# More about residue calculation

Ok, what about the case of, say, $tan(z) = \frac{sin(z)}{cos(z)} at$latex z = \frac{\pi}{2}} \$? One way: note $lim_{z \rightarrow \frac{\pi}{2}} \frac{sin(z)(z-\frac{\pi}{2})}{cos(z)}$ can be evaluated by L’Hopital’s rule which leads to $lim_{z \rightarrow \frac{\pi}{2}}\frac{sin(z)+(z-\frac{\pi}{2})cos(z)}{-sin(z)} =-1$ and note how the product rule lead to the numerator being what it was. In general, if we are interested in $\frac{h(z)}{g(z)}$ where $h(z_0) \neq 0, g(z_0) = 0$ The residue will be given by $\frac{h(z_0)}{g'(z_0)}$ provided $g'(z_0) \neq 0$; that is, provided $g$ has a zero of order 1 at $z_0$

Many residue calculation theorems work in such a manner.
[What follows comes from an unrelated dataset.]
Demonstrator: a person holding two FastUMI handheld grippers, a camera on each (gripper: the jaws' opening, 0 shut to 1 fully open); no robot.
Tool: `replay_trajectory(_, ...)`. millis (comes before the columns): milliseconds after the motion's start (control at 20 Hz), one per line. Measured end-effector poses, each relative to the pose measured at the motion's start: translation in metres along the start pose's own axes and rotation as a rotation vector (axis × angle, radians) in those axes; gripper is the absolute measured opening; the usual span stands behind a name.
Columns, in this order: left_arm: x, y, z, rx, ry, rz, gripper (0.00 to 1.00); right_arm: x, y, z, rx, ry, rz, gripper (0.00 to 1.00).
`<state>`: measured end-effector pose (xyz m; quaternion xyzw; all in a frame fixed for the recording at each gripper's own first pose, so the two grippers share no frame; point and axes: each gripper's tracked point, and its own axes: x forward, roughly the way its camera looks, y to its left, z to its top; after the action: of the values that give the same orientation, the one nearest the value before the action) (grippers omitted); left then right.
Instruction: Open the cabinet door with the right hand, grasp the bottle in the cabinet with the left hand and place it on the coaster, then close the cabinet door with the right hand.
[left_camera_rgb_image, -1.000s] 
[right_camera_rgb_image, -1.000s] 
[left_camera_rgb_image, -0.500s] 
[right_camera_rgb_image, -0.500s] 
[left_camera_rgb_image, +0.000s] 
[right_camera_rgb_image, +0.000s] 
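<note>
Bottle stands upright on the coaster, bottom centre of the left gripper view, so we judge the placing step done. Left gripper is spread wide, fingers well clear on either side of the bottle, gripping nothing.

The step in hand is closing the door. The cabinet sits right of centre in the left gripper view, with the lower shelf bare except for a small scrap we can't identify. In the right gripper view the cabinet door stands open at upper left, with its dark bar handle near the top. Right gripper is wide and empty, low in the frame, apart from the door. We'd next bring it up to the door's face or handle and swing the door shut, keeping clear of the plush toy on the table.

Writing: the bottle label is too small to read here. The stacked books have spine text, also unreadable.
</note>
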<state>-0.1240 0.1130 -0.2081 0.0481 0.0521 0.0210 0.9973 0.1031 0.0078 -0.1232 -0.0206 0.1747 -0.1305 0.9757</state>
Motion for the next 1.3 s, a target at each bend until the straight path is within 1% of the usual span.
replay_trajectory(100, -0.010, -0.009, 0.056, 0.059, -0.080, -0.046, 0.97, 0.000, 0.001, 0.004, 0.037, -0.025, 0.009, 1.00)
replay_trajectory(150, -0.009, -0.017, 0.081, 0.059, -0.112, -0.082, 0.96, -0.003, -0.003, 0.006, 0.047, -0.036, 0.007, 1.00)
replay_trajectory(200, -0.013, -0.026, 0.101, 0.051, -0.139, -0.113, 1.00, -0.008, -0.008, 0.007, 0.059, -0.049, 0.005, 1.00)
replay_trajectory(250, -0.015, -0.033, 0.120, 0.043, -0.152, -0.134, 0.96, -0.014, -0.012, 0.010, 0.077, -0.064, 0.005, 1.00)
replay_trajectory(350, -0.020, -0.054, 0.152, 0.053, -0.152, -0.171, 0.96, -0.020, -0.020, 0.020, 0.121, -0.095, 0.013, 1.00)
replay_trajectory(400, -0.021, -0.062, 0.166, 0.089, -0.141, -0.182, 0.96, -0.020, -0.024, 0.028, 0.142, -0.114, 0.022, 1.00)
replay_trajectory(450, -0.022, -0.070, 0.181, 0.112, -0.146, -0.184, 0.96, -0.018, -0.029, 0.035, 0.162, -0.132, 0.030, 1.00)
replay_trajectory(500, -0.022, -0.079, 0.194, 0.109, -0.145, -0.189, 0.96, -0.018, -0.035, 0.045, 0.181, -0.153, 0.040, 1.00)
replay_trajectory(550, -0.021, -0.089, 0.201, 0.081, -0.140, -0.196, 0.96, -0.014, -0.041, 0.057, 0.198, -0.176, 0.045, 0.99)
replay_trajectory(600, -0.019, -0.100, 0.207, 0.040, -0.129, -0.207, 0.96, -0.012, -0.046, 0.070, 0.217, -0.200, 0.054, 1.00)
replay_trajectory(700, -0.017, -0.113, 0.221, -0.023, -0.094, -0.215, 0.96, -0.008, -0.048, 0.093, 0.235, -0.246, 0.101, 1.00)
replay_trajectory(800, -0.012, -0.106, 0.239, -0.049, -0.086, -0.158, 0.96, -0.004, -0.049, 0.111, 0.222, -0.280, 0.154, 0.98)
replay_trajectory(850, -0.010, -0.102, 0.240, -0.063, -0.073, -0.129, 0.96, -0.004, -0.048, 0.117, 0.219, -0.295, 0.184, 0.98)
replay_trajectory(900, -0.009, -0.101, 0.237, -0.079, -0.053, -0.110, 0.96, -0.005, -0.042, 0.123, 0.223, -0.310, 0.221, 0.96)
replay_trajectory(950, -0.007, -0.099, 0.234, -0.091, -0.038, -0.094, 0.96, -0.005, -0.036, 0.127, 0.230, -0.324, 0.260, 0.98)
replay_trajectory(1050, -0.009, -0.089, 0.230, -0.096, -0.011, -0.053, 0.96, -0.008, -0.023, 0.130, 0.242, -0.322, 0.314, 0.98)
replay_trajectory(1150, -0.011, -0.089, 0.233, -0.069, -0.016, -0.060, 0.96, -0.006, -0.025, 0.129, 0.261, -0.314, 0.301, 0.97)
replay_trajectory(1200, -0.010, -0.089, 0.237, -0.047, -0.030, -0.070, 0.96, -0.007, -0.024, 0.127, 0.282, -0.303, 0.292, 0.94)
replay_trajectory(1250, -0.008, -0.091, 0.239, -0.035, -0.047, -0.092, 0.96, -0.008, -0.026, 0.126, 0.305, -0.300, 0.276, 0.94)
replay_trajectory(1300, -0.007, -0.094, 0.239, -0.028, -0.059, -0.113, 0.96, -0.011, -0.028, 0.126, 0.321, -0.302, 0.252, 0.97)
In general, if $f$ has a pole of order $m$ at $z=z_0$ then $f(z) = \frac{b_m}{(z-z_0)^m} + \frac{b_{m-1}}{(z-z_0)^{m-1}} + ...+\frac{b_1}{z-z_0} + ....$ so if we multiply both sides by $(z-z_)^m$ and then differentiate repeatedly and focus on the residue: $b_1(z-z_0)^{m-1}$ gets differentiated $m-1$ times to yield $(m-1)(m-2)....(2)(1) b_1$ so $b_1 = \frac{1}{(n-1)!}\frac{d^{m-1}}{dz^{m-1}}((z-z_0)^{m-1}f(z)$

Example: $\frac{1}{z^2 (z+1)}$ has a pole of order 2 at the origin. So the residue: $(\frac{z^2}{z^2(z+1)})' = -\frac{1}{(z+1)^2}$ which is $-1$ at $z = 0$. That is simpler than calculating the series.

There are many other formulas that we could develop but most are some combination of the ideas that we just discussed. And sometimes, it is best to just grit your teeth and calculate the series.